Viewing a single comment thread. View all comments

Alphazero wrote (edited )

The fact that you see a demarcation line before and after civilisation, equating before and after work, is the mistake in my opinion. There is no such line. Unfortunately some people were working at occasions since forever, while others were not. All you arguments follow this demarcation line which not based on facts and is merely religious obsession. This is the point in Graeber’s book too. Having spoken with people studying anthropology, the absence of this line (the allegedly agricultural Revolution) is known for decades, it’s just that only a handful among academics on the subject are anarchists to see the implications. For the rest, refer to my previous comments to avoid repetition (about the ultimatum). Lots of ego in the end of a day from your side mate, relax. The Revolution does not depend on our discussion. You wrote a very nice article which in my opinion has a weird mistake, I get it now, you believe in primitivism, that’s fine. Good for you

2

ziq OP wrote (edited )

I don't think Graeber demonstrated it at all, in fact he willfully ignored the troves upon troves of evidence to the contrary, including the staggering quantity of new evidence from anthropologists living with today's gatherer-hunters, as several anthropologists and anarchists who have critiqued the book have explained.

And his examples that purported to expose gatherer-hunter cultures as oppressive were incredibly flawed to the point where his prime example was a culture that enslaved people and forced them to grow food for them. That's not a gatherer-hunter culture, it's a royal family that goes fox hunting while their slaves grow their food. His other examples were essentially fish farmers who exclusively controlled the fisheries and stockpiled the fish to build hierarchy and rule over others. Their diets were almost completely made up of dried fish. These aren't gatherer-hunters, these are examples of early civilization. They were land-owning lords.

Dismissing me as a 'primitivist' for recognizing the tradition of play vs work in gatherer hunter culltures is a strong reaction. I don't desire a return to the primitive, I only desire to understand the reasons we've gotten to the desperate position we're in, to pinpoint the decisions we made that led us here, and find ways to approach the unprecedented in natural history ecological disaster that has taken hold of the entire world.

Peace and love.

3

Alphazero wrote

I am really sorry but it seems that you are really bringing it to yourself. Far from me to elevate a single book to the level of a bible, you really seem to have not read the same book.

He did not ignore any evidence, instead he has offered a massive amount of info with references for foragers of both egalitarian and slave-working ones, exactly to make the point that they both existed for millennia.

You are right to question to definition of what forager is, using the info in the book that is presented to make the exact same point with you! that the history that we learned in school about pre-civ foragers is bollocks.

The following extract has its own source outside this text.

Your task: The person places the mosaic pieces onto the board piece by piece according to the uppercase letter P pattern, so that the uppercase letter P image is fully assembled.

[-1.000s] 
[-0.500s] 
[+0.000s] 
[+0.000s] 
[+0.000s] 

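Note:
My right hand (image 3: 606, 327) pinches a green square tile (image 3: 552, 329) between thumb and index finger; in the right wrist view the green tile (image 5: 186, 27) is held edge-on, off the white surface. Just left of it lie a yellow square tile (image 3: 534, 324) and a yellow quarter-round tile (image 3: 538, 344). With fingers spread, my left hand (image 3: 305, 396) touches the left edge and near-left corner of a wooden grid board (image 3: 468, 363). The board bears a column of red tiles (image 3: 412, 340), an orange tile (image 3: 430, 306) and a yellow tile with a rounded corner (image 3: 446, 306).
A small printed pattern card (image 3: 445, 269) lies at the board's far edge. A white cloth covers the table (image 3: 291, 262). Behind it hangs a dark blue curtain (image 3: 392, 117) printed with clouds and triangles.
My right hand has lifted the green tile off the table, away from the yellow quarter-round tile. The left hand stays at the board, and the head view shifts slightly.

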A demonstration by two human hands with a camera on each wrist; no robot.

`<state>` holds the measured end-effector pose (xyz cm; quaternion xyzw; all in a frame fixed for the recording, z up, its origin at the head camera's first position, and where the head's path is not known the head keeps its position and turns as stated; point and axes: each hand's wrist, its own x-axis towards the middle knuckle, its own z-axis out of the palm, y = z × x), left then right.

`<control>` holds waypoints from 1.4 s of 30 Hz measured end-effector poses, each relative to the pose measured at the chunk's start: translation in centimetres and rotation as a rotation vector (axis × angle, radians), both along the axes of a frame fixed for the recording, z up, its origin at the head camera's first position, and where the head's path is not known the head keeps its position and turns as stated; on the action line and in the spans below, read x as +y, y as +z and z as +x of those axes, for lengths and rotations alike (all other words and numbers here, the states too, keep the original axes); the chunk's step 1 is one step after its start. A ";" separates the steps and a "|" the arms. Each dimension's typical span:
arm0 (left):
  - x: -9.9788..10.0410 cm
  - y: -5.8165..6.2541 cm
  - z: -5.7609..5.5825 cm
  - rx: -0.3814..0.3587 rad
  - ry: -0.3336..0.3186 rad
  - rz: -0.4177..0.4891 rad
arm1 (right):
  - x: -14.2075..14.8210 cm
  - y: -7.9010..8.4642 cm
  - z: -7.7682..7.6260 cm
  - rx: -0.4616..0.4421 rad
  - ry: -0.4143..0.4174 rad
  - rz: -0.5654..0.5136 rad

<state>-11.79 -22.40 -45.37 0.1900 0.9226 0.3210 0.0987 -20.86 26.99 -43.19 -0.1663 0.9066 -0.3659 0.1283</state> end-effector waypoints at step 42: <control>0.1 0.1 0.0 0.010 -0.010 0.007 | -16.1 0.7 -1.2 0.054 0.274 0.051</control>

I am not dismissing you i am directly giving you my honest comments as people do in public discussions. I feel secure in doing so that i will not harm you in any way and i see you as comrade in our common struggle to dismantle this society and build a new one.

In the end it's not about understanding or learning anything new at all really, it's about clearing the grounds from all the parasites and preparing the soil to plant the seeds, parabolically. It's a trap to look for revelations in the past, there is nothing there but pain together with hope, the same as today.